De smaak van aardappelen is ook heel weinig mensen onverschillig gelaten. De pulp is geschikt voor alle gerechten, het is goed om dergelijke knollen te bakken, om aardappelpuree te maken. Door de dunne schil wordt er minder afval verkregen.
Op het netwerk zijn er verklaringen van zomerbewoners dat deze variëteit vergelijkbaar is met Andretta, maar productiever is. Het wordt goed bewaard, zonder te rotten, zonder van tevoren wakker te worden.
Ervaren zomerbewoners adviseren preventief sproeien van gekiemde pootaardappelen met oplossingen op basis van Fuman- en Maxim-preparaten. Voor de bereiding in 10 liter water moet u 1 ampul van het product oplossen. Een dergelijke procedure vermindert het risico op het ontwikkelen van Phytophthora.
Tijdens de bloeiperiode van de struik kan extra water worden gegeven, op voorwaarde dat er niet genoeg regen valt. Tijdens de bloeiperiode kunt u de plant 2-3 keer overvloedig water geven (minimaal 2 liter per struik).
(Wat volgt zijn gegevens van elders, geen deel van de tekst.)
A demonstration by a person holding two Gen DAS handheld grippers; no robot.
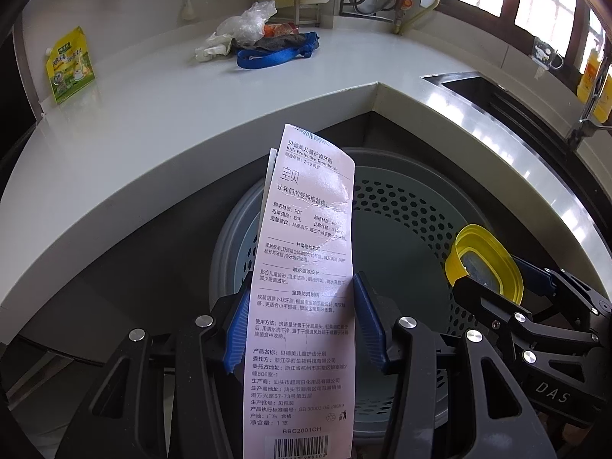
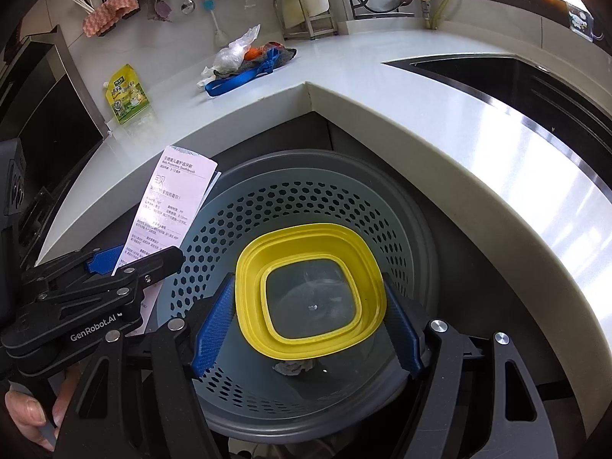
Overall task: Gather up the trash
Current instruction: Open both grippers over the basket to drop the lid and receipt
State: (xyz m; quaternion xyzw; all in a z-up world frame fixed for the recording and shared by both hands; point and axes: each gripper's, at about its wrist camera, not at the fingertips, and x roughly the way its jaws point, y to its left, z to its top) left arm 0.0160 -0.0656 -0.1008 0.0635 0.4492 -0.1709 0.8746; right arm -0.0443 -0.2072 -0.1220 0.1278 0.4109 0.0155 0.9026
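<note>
left hand-held gripper (image 1: 300, 319) partly closed, blue pads pinching pink toothbrush package (image 1: 306, 267), upright over grey perforated bin (image 1: 401, 206). right hand-held gripper (image 2: 306, 329) wider, clamping yellow tub (image 2: 310, 287) by its sides above same bin. right view alone shows crumpled paper (image 2: 294, 367) on bin floor, fingers (image 2: 26, 413) at lower left. counter (image 1: 153, 122) behind holds more trash.

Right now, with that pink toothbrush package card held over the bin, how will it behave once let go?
The pink package card looks thin and creased, so probably light and somewhat bendy. It stands tall between the left hand-held gripper pads, so it may flutter or tip sideways. The perforated bin lies right below, though the card could catch on its rim.
</note>
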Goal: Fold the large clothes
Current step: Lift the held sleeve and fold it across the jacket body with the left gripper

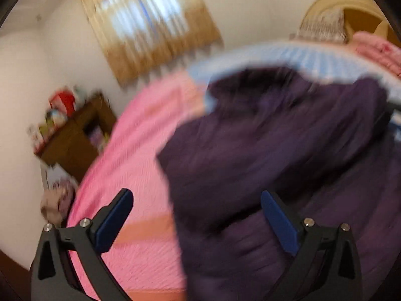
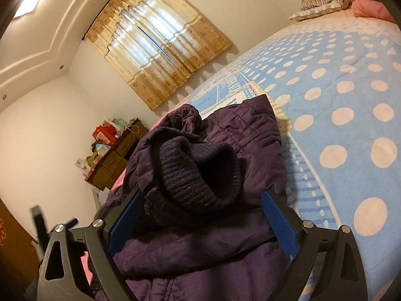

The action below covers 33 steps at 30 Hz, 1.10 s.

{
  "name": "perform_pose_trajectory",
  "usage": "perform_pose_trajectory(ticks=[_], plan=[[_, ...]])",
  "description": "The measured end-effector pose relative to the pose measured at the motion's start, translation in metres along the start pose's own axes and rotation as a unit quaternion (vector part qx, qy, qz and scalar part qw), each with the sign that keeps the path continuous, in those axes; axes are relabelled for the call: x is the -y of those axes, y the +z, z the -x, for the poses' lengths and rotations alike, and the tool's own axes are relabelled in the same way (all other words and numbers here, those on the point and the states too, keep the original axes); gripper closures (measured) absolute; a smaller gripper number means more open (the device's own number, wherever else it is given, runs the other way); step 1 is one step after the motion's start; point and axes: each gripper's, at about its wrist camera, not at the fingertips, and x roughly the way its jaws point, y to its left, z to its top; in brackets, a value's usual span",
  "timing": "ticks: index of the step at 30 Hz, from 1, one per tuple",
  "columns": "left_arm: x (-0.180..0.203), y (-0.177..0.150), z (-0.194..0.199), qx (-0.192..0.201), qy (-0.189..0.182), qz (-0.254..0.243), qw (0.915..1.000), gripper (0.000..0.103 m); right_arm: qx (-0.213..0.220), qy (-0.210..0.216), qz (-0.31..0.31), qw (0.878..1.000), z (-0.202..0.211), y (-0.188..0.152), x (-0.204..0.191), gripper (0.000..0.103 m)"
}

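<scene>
A dark purple padded jacket (image 1: 275, 150) lies on the bed, blurred in the left wrist view. My left gripper (image 1: 196, 205) is open above its left edge, with one blue finger over the pink sheet (image 1: 140, 150) and the other over the jacket. In the right wrist view the jacket (image 2: 200, 250) fills the foreground, with its ribbed knit cuff (image 2: 200, 175) bunched between the fingers. My right gripper (image 2: 203, 208) is open, its jaws standing wide on either side of the sleeve.
A blue bedspread with white dots (image 2: 351, 100) covers the right of the bed. A patterned pillow (image 2: 318, 2) and pink bedding (image 2: 363, 5) lie at the head. A brown cabinet with boxes (image 2: 112, 160) stands by the wall under a curtained window (image 2: 155, 57).
</scene>
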Motion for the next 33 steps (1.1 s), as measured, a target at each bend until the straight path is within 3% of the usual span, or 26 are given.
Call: perform_pose_trajectory(ticks=[2,6,9,11,12,15,18,23,26,28,29,30,33], plan=[[-0.017,-0.011,-0.018,-0.031,-0.013,0.015,0.9993,0.000,-0.003,-0.009,0.010,1.000,-0.003,0.000,-0.004,0.007],[-0.019,-0.006,-0.027,-0.037,-0.050,0.040,0.9973,0.000,-0.007,-0.018,0.017,1.000,-0.002,-0.002,-0.002,0.007],[-0.015,0.002,-0.036,-0.040,-0.029,0.045,0.9977,0.000,-0.009,-0.021,0.017,1.000,-0.002,-0.002,-0.002,0.007],[-0.019,-0.003,-0.051,-0.068,0.035,0.057,0.9954,0.000,-0.009,-0.019,0.016,1.000,-0.002,-0.002,-0.001,0.007],[-0.027,-0.007,-0.057,-0.081,0.049,0.072,0.9930,0.000,-0.008,-0.019,0.016,1.000,0.001,-0.004,-0.003,0.007],[-0.052,-0.024,-0.066,-0.110,0.053,0.125,0.9846,0.000,-0.009,-0.018,0.017,1.000,0.000,-0.004,-0.003,0.007],[-0.059,-0.039,-0.060,-0.111,0.027,0.132,0.9846,0.000,-0.007,-0.019,0.018,1.000,0.002,-0.004,-0.005,0.007],[-0.053,-0.033,-0.013,-0.075,0.025,0.119,0.9897,0.000,0.045,-0.082,0.077,0.993,0.033,0.008,-0.036,0.007],[-0.041,-0.010,0.030,0.002,0.038,0.101,0.9941,0.000,0.058,-0.077,0.130,0.987,0.046,0.021,-0.072,0.007],[-0.038,0.009,0.046,0.037,0.032,0.114,0.9923,0.000,0.043,-0.082,0.172,0.981,0.039,0.029,-0.100,0.007],[-0.036,0.018,0.048,0.048,0.024,0.124,0.9908,0.000,0.024,-0.063,0.195,0.979,0.029,0.035,-0.116,0.008],[-0.031,0.030,0.046,0.056,0.013,0.134,0.9893,0.000,0.009,-0.060,0.210,0.976,0.020,0.037,-0.126,0.014],[-0.011,0.055,0.022,0.046,0.001,0.151,0.9874,0.000,-0.038,-0.066,0.254,0.964,-0.011,0.036,-0.145,0.027]])
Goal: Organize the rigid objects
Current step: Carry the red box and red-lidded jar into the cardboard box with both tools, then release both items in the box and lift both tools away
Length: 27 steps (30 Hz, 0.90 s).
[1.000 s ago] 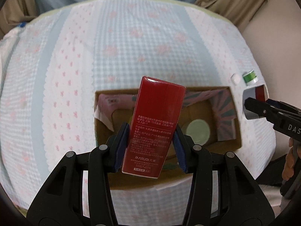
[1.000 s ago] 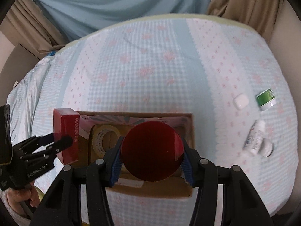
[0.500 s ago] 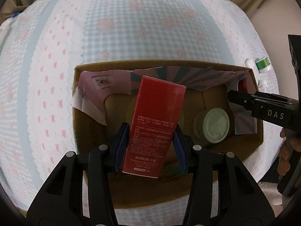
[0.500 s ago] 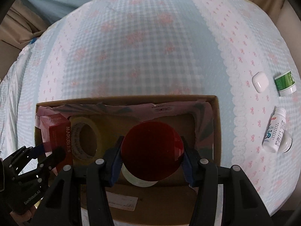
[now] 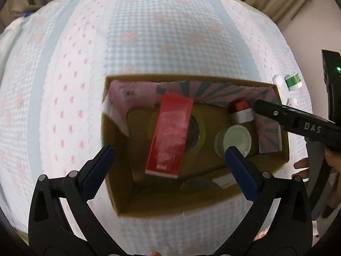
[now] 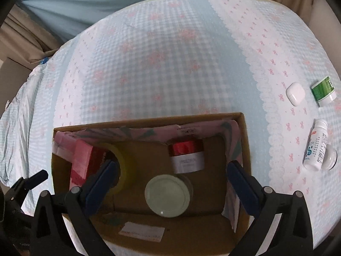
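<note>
Bed cover [image 6: 170, 68]: blue gingham w/ pink bows, white scalloped strips.
Curtains: lt blue [image 6: 89, 2], tan [image 6: 27, 34] behind.

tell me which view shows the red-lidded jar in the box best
Right wrist view: the red-lidded jar stands unobstructed inside the cardboard box, red lid and silver body both visible. In the left wrist view it is smaller, near the box's far corner, beside the right gripper's finger.

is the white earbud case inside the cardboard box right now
No, in the right wrist view the white earbud case lies on the patterned cloth outside the cardboard box, beside a green-labelled bottle.
</note>
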Each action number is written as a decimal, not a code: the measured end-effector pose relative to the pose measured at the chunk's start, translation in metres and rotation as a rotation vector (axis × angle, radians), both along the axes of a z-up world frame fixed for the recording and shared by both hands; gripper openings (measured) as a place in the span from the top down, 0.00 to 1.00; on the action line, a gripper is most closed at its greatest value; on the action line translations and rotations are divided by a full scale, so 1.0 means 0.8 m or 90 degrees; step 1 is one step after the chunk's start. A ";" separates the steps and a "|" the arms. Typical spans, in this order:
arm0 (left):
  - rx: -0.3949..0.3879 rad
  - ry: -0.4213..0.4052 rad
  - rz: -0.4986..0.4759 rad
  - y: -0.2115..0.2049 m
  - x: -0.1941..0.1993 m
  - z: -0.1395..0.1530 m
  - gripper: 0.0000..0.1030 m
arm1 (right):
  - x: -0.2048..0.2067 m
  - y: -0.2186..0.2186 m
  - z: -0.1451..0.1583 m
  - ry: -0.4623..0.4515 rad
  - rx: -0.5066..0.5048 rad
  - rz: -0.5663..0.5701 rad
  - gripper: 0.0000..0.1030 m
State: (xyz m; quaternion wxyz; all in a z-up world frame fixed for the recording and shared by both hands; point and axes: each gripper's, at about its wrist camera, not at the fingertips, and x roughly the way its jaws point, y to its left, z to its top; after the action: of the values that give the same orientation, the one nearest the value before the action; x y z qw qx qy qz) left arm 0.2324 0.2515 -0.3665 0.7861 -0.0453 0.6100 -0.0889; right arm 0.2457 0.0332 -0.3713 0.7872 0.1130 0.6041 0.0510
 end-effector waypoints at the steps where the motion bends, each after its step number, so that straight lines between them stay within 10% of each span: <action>1: -0.001 0.002 0.005 0.003 -0.003 0.001 0.00 | -0.003 0.000 0.003 -0.003 -0.002 0.000 0.00; 27: -0.006 -0.123 0.047 -0.021 -0.122 0.172 0.00 | -0.145 -0.044 0.172 -0.102 -0.041 0.017 0.00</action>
State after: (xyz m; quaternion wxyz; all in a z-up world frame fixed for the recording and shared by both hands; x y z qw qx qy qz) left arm 0.1352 0.2351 -0.2286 0.8439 -0.0631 0.5285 -0.0668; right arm 0.1294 -0.0020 -0.2340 0.8355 0.0748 0.5419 0.0507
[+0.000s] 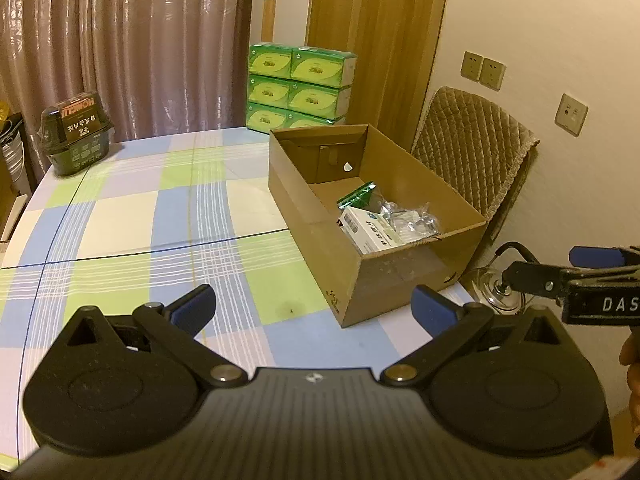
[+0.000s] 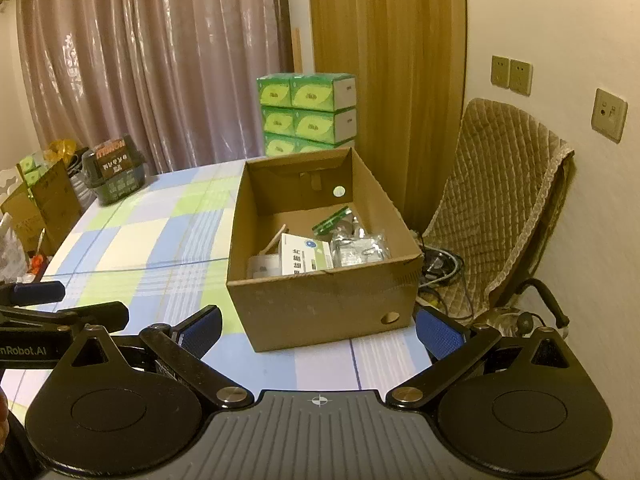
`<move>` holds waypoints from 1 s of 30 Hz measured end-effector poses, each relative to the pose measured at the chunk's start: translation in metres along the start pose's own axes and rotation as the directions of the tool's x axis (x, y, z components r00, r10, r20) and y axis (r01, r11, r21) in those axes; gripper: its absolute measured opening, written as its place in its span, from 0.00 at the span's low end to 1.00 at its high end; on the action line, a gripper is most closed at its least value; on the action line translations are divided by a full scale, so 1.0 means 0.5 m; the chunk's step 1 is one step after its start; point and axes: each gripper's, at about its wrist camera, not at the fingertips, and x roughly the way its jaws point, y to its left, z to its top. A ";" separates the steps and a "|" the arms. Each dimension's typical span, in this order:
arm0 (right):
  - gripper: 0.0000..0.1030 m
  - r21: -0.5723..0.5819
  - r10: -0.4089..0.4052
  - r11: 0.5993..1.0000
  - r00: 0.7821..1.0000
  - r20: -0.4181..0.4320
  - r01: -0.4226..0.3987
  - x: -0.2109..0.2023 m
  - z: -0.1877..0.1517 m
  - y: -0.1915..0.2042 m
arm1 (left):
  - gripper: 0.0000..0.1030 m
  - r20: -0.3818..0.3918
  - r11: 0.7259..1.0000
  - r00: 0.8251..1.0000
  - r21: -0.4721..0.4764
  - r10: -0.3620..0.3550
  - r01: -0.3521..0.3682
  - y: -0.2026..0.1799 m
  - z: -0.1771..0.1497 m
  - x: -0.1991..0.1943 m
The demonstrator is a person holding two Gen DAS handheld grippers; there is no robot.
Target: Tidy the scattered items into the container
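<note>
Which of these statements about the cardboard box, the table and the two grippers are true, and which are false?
1. The open brown cardboard box stands on the checked blue and green tablecloth. True.
2. The box is empty. False: a white medicine carton, a green foil packet and clear plastic packets lie inside it.
3. The left gripper holds a packet. False: its jaws are open and nothing is between them.
4. The right gripper is open and holds nothing. True.
5. A dark plastic basket stands at the far corner of the table. True.
6. The stacked green tissue boxes are inside the cardboard box. False: they stand behind it, by the curtain.
</note>
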 end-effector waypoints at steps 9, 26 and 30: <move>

Om pootaardappelen te bereiden, moeten tijdens de bloeiperiode die struiken worden opgemerkt die eerder begonnen te bloeien dan andere. De oogst die van hen wordt ontvangen, zal dienen als zaden voor het volgende jaar. Ze graven het samen met de belangrijkste uit, drogen het ook een beetje in de zon en zetten het op voor opslag, en gieten het in houten kisten in één laag.
Zie onderstaande video voor informatie over het bewaren van aardappelen.